- Directions for this task -
The listing below should be copied in full, word for word.

- Source data -

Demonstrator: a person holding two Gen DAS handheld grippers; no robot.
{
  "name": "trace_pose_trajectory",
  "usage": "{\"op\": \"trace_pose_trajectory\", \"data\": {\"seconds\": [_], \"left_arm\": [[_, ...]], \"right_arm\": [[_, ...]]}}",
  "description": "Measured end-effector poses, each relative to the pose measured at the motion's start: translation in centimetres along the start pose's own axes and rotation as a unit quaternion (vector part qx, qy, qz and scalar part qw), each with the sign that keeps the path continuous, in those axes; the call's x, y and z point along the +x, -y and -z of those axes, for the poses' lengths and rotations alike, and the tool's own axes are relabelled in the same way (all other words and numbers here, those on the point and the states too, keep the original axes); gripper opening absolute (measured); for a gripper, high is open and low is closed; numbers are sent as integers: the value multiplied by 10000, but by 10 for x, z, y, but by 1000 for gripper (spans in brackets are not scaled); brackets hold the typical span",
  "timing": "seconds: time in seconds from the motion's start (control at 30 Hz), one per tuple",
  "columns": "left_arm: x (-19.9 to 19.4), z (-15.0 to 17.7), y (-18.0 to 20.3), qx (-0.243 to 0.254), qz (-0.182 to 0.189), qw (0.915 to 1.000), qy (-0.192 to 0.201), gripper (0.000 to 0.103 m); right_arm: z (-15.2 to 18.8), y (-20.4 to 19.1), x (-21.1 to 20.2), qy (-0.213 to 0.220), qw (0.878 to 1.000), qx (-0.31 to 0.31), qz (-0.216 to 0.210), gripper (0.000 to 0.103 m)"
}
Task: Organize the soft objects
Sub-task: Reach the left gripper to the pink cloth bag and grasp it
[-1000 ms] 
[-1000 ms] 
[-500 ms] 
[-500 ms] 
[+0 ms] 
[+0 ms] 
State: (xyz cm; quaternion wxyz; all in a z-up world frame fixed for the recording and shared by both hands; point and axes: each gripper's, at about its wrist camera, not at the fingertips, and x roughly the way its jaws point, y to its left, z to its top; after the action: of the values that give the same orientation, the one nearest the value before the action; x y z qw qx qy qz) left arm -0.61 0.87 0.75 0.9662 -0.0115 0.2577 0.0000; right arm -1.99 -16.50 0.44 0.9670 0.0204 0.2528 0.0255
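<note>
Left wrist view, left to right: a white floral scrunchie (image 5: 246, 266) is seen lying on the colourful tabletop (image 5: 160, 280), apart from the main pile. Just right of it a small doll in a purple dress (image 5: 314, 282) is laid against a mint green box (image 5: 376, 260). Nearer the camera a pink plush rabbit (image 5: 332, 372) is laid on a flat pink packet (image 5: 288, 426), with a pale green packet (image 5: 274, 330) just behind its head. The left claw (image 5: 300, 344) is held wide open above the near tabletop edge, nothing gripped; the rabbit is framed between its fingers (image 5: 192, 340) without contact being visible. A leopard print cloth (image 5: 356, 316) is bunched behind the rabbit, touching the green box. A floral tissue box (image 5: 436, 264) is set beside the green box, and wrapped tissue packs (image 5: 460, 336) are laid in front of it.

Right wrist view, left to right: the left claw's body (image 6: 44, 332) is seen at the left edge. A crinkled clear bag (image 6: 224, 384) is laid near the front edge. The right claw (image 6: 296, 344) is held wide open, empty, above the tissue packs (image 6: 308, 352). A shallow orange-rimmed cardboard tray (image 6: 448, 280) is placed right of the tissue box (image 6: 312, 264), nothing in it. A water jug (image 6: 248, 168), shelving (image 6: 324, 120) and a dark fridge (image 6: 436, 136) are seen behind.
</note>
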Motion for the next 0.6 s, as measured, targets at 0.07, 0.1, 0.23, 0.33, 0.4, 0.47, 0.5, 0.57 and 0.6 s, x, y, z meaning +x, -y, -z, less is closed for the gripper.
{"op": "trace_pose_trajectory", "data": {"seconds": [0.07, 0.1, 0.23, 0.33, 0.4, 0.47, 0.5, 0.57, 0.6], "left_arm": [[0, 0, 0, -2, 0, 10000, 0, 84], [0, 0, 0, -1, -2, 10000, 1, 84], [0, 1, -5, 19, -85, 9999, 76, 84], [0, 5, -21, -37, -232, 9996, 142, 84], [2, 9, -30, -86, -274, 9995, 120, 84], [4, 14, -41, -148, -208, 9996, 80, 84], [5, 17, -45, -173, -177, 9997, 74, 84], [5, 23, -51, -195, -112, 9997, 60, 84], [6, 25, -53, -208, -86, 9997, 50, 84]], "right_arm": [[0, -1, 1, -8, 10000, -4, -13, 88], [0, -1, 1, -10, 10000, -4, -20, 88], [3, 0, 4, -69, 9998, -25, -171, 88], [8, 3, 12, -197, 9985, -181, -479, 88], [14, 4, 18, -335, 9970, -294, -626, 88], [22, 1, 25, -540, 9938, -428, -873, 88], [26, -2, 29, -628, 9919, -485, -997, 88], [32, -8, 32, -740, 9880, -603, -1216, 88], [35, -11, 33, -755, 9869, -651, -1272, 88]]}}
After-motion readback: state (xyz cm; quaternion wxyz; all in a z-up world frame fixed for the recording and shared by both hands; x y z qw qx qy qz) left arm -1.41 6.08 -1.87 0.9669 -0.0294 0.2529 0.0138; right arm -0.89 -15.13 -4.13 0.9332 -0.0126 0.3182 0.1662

- Output of the task -
Demonstrator: a person holding two Gen DAS handheld grippers; no robot.
{
  "name": "trace_pose_trajectory",
  "usage": "{\"op\": \"trace_pose_trajectory\", \"data\": {\"seconds\": [_], \"left_arm\": [[_, ...]], \"right_arm\": [[_, ...]]}}",
  "description": "Measured end-effector poses, each relative to the pose measured at the motion's start: translation in centimetres along the start pose's own axes and rotation as a unit quaternion (vector part qx, qy, qz and scalar part qw), each with the sign that keeps the path continuous, in those axes; the call's x, y and z point along the +x, -y and -z of those axes, for the poses' lengths and rotations alike, and the tool's own axes are relabelled in the same way (all other words and numbers here, those on the point and the states too, keep the original axes); gripper opening absolute (measured); for a gripper, high is open and low is closed; numbers are sent as integers: the value multiplied by 10000, but by 10 for x, z, y, but by 1000 for gripper (spans in brackets are not scaled); brackets hold the typical span",
  "timing": "seconds: time in seconds from the motion's start (control at 30 Hz), one per tuple",
  "columns": "left_arm: x (-19.9 to 19.4), z (-15.0 to 17.7), y (-18.0 to 20.3), qx (-0.243 to 0.254), qz (-0.182 to 0.189), qw (0.915 to 1.000), qy (-0.192 to 0.201), gripper (0.000 to 0.103 m); right_arm: z (-15.2 to 18.8), y (-20.4 to 19.1), x (-21.1 to 20.2), qy (-0.213 to 0.220), qw (0.878 to 1.000), qx (-0.31 to 0.31), qz (-0.216 to 0.210), gripper (0.000 to 0.103 m)"
}
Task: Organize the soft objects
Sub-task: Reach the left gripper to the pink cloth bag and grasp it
[-1000 ms] 
[-1000 ms] 
[-500 ms] 
[-500 ms] 
[+0 ms] 
[+0 ms] 
State: (xyz cm; quaternion wxyz; all in a z-up world frame fixed for the recording and shared by both hands; point and axes: each gripper's, at about its wrist camera, not at the fingertips, and x roughly the way its jaws point, y to its left, z to its top; after the action: of the values that give the same orientation, the one nearest the value before the action; x y z qw qx qy qz) left arm -0.61 0.87 0.75 0.9662 -0.0115 0.2577 0.0000; right arm -1.99 -16.50 0.44 0.9670 0.0204 0.2528 0.0255
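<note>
Left wrist view, left to right: a white floral scrunchie (image 5: 246, 266) is seen lying on the colourful tabletop (image 5: 160, 280), apart from the main pile. Just right of it a small doll in a purple dress (image 5: 314, 282) is laid against a mint green box (image 5: 376, 260). Nearer the camera a pink plush rabbit (image 5: 332, 372) is laid on a flat pink packet (image 5: 288, 426), with a pale green packet (image 5: 274, 330) just behind its head. The left claw (image 5: 300, 344) is held wide open above the near tabletop edge, nothing gripped; the rabbit is framed between its fingers (image 5: 192, 340) without contact being visible. A leopard print cloth (image 5: 356, 316) is bunched behind the rabbit, touching the green box. A floral tissue box (image 5: 436, 264) is set beside the green box, and wrapped tissue packs (image 5: 460, 336) are laid in front of it.

Right wrist view, left to right: the left claw's body (image 6: 44, 332) is seen at the left edge. A crinkled clear bag (image 6: 224, 384) is laid near the front edge. The right claw (image 6: 296, 344) is held wide open, empty, above the tissue packs (image 6: 308, 352). A shallow orange-rimmed cardboard tray (image 6: 448, 280) is placed right of the tissue box (image 6: 312, 264), nothing in it. A water jug (image 6: 248, 168), shelving (image 6: 324, 120) and a dark fridge (image 6: 436, 136) are seen behind.
</note>
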Motion for the next 0.6 s, as measured, targets at 0.07, 0.1, 0.23, 0.33, 0.4, 0.47, 0.5, 0.57 and 0.6 s, x, y, z meaning +x, -y, -z, less is closed for the gripper.
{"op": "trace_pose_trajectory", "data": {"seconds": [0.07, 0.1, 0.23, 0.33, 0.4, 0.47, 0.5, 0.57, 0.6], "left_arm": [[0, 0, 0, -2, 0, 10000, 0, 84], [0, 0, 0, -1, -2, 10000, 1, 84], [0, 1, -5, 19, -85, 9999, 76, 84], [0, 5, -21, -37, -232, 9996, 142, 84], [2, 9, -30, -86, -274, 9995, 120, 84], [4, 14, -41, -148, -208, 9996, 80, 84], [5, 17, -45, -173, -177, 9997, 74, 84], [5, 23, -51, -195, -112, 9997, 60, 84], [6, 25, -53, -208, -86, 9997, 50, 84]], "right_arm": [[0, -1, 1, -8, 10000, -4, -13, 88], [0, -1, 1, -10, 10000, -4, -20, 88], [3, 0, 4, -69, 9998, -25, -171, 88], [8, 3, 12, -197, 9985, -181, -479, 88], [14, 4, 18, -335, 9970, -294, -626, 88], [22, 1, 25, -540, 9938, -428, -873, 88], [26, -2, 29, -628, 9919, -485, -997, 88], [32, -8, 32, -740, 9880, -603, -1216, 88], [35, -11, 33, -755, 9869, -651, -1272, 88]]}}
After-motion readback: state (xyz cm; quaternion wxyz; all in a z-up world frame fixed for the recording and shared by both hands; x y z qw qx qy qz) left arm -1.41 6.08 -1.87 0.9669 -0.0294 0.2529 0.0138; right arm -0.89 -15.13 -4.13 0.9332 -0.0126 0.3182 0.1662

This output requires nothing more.